▶ WHAT TO PRODUCE: When you reach the line in the data below that contains "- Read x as", please start repeating lines exactly, and stop after the line that contains "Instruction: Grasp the", repeating nothing else.

▶ RECORDED INFORMATION:
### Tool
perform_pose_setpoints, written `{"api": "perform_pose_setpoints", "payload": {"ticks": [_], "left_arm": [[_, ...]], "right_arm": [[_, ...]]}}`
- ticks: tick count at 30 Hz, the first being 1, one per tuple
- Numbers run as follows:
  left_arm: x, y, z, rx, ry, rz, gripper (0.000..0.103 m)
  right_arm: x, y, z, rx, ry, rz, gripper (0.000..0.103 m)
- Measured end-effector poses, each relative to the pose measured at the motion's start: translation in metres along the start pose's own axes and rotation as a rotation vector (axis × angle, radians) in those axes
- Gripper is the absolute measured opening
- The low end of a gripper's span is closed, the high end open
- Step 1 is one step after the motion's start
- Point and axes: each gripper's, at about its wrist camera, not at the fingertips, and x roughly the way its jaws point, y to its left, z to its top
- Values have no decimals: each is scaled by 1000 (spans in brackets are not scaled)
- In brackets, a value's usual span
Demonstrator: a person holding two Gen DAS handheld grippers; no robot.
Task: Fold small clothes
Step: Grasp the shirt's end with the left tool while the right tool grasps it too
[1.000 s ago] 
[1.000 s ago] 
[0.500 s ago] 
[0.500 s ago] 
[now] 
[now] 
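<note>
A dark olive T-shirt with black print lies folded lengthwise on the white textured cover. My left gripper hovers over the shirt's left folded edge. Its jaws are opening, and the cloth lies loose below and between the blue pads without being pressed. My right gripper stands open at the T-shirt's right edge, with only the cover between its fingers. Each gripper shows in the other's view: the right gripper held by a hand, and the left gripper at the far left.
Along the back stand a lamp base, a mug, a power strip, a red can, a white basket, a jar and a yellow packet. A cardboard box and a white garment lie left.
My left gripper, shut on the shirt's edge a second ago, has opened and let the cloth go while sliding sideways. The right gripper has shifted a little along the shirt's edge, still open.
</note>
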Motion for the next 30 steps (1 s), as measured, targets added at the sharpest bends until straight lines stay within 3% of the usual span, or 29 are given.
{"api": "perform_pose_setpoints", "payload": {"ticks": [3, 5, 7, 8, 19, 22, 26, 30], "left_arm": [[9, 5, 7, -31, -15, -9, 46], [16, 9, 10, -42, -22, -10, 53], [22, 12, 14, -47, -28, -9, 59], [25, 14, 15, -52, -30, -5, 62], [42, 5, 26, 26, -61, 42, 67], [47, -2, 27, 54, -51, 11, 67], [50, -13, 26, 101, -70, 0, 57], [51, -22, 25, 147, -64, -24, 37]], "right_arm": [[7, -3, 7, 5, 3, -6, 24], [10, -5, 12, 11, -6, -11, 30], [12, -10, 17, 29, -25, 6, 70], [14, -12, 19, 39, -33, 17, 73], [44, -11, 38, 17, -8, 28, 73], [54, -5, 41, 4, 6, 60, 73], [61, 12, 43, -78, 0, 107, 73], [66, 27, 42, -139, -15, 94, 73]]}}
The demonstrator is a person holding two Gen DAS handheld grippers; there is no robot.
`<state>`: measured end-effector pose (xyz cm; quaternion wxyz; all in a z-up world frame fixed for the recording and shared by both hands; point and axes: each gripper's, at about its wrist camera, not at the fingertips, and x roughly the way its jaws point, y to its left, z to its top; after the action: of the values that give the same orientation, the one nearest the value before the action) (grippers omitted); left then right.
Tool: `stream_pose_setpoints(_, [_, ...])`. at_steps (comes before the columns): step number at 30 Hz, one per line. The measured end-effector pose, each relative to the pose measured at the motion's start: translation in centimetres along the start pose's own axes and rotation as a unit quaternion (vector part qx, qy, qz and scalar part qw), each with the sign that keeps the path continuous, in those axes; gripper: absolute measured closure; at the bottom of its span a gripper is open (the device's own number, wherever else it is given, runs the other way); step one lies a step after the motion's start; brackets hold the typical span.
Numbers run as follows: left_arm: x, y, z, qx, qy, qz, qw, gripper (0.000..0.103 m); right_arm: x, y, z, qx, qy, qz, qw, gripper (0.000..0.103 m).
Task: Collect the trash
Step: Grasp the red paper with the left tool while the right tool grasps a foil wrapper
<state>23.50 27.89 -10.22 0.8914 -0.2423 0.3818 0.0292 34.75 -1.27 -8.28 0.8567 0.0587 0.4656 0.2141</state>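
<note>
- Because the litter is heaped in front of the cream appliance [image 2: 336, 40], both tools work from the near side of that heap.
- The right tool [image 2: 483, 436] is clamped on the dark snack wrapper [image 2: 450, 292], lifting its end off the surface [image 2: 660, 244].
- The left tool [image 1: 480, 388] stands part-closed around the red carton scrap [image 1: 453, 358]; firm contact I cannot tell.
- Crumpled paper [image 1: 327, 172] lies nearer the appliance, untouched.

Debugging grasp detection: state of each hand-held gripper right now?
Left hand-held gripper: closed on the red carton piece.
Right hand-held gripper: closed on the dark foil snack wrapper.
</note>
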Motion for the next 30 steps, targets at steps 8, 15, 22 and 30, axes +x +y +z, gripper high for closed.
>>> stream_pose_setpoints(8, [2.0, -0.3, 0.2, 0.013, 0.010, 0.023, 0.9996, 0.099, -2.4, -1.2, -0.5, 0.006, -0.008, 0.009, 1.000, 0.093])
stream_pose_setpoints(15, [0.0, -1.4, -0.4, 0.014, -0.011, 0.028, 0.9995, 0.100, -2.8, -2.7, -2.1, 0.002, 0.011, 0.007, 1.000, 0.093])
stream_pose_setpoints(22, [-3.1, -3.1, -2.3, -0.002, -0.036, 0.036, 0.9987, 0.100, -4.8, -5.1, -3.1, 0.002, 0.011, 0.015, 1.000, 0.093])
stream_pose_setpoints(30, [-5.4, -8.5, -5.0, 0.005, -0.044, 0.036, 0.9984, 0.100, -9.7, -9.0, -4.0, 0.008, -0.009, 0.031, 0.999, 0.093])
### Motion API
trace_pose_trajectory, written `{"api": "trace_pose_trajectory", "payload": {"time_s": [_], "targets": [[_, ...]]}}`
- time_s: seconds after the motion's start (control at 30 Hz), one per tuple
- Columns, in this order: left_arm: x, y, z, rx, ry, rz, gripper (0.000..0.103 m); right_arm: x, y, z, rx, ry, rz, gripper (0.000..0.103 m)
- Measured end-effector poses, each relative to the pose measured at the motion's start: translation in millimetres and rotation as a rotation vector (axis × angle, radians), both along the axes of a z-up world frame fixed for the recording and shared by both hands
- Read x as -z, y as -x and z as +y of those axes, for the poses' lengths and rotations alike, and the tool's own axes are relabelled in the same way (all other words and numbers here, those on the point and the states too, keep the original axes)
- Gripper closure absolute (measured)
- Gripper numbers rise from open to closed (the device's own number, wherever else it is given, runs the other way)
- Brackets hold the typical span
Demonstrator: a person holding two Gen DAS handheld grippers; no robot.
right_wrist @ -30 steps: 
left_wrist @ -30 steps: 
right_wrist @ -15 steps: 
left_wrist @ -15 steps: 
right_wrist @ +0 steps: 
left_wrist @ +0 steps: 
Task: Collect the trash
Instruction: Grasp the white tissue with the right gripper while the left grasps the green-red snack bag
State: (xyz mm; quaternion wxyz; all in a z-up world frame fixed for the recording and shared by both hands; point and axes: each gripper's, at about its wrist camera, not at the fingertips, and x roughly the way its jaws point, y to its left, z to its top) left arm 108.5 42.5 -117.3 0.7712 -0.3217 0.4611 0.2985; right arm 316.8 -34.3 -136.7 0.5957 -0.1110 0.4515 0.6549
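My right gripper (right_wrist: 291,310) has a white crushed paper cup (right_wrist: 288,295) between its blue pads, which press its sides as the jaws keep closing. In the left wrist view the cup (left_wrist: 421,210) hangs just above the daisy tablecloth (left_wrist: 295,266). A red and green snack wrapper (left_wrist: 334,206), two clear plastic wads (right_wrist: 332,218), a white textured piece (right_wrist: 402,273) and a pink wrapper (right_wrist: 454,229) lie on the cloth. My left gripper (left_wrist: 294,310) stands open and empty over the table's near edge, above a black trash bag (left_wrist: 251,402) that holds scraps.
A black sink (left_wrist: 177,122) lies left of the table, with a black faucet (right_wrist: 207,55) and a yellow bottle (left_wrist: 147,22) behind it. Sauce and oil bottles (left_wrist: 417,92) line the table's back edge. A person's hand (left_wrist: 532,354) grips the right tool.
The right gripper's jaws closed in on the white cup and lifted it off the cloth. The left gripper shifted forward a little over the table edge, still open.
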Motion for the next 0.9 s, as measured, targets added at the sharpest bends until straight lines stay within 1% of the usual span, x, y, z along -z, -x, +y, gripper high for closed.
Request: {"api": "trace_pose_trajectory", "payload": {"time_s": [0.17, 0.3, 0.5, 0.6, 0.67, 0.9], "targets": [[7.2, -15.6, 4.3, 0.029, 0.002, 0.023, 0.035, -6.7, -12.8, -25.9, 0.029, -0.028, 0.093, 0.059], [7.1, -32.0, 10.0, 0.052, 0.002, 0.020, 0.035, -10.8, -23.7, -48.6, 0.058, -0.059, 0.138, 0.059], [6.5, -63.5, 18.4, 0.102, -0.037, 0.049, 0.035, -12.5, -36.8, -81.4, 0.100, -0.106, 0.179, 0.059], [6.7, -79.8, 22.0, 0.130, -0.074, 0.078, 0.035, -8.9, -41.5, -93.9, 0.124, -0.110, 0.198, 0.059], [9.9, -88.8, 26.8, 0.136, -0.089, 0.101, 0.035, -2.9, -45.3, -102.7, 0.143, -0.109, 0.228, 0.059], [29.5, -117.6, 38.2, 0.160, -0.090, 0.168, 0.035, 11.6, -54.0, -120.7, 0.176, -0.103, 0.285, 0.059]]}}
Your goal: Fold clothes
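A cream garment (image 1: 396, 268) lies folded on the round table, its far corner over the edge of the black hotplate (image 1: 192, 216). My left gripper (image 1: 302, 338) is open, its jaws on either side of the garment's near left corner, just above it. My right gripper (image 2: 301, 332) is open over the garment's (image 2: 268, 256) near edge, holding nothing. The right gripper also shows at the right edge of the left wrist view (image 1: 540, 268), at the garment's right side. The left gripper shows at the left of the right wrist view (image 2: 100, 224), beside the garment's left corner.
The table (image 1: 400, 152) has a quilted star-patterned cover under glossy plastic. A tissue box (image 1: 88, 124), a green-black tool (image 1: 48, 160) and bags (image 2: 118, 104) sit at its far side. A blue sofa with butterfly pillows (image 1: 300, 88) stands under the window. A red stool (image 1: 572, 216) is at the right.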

▶ TASK RESULT:
- Read x as -z, y as -x and z as +y of those axes, for the poses' lengths and rotations alike, and the tool's own axes are relabelled in the same way (all other words and numbers here, those on the point and the states too, keep the original axes)
- Gripper closure absolute (measured)
- Gripper numbers rise from open to closed (the device's own number, wherever else it is given, runs the other way)
- Brackets hold the typical span
Demonstrator: a person holding two Gen DAS handheld grippers; no robot.
right_wrist @ -30 steps: 
left_wrist @ -30 steps: 
right_wrist @ -15 steps: 
left_wrist @ -15 steps: 
right_wrist @ +0 steps: 
left_wrist @ +0 steps: 
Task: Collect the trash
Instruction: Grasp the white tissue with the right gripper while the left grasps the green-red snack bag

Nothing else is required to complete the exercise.